Satanic ritual abuse
Satanic Ritual Abuse (SRA) is a phrase coined in the 1980s to refer to well-publicized accounts of extreme child abuse allegedly organized by a satanic cult in the USA. These accounts are controversial, as some believe in their veracity while most mainstream authorities deny their existence. The accounts typically allege extreme and sadistic sexual, psychological, or physical assault on another person, perpetrated by one or more Satanists in a specific ritual. Some writers consider the terms ritual abuse, sadistic ritual abuse, and organized sadistic abuse to be virtually interchangeable but others do not; see Changing terminology below.
In the interest of precision, therefore, this article addresses abuse that has a specific association with Satanic belief or symbols, and refers readers to articles on other forms of abuse that do not involve Satanic belief or symbols.
Michelle Remembers and the origins of a "moral panic"
There is no dispute that some psychotic murderers have called themselves Satanists, or that there have been some people who sexually abuse children, using rituals and perhaps references to the Devil to manipulate them. There are also some "pseudo-satanic" juvenile delinquents. However, in the late 1980s, widespread media accounts portrayed Satanism as a worldwide conspiracy behind such crimes as child sexual abuse, ritual murder, and cattle mutilation [1], precipitating what has been called a "moral panic". [2]
These claims started to appear rather suddenly; the first "survivor" account was published in 1980 in the best selling book, Michelle Remembers, after which accusations and rumors spread rapidly in the USA during the early 1980s and then declined again during the early 1990s.[3] Michelle Remembers was originally published as a factual account of her life; the book stated that "the source material was scrutinized" and that "Satanism has apparently existed there for many years"[4] Several subsequent investigations by journalists, however, concluded that her accounts were fictional.[5]

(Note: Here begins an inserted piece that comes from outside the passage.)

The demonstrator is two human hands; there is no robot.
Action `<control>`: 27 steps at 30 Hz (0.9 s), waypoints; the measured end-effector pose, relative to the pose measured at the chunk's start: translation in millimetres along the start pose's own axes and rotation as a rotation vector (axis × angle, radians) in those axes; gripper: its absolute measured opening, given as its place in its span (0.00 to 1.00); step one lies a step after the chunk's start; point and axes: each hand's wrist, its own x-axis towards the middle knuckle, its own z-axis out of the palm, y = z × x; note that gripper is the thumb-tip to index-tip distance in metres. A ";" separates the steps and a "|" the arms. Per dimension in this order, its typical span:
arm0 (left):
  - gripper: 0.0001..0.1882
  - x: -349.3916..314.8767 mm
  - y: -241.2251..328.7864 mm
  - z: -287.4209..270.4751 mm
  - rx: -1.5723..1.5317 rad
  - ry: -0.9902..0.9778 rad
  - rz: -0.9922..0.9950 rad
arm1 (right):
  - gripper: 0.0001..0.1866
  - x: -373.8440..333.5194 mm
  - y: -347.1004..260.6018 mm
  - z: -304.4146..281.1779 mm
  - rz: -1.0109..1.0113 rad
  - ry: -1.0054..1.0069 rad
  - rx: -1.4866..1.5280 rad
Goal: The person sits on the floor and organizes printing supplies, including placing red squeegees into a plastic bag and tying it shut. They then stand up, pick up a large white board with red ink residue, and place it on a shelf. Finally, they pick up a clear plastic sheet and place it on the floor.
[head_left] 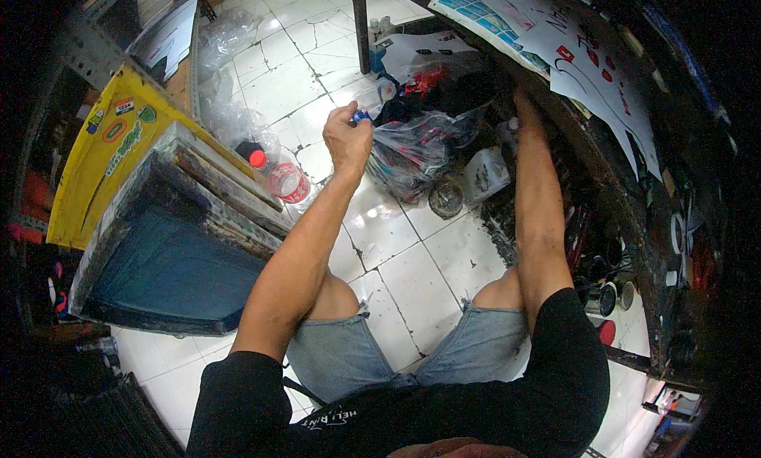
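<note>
The left hand (347, 141) is closed around a small blue item (362, 117), located just beside a filled clear plastic bag (424, 153) on the tiled floor (396, 299). The right forearm (541, 204) extends into shadow beneath the paper-covered surface (555, 93); the right hand's state cannot be determined. A round jar (445, 199) and a whitish container (486, 175) stand near the bag. A red-capped bottle (288, 182) lies left of the left forearm.
</note>
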 end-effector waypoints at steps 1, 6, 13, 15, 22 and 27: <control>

However, after its publication, there were two highly publicized cases in California, one about a "sex ring" in Kern County, and then the Martin Preschool case.
Therapists in the 1980s reported a flood of accounts of cases of multiple personality disorder in which the person had memories of involvement in a destructive Satanic cult[6] [7] but objective validation of these memories was seldom forthcoming, and in several cases collateral history proved that the claims of ritual abuse were false. [8] Some have blamed irresponsible journalistic coverage of issues relating to child abuse for spreading unfounded fears [9]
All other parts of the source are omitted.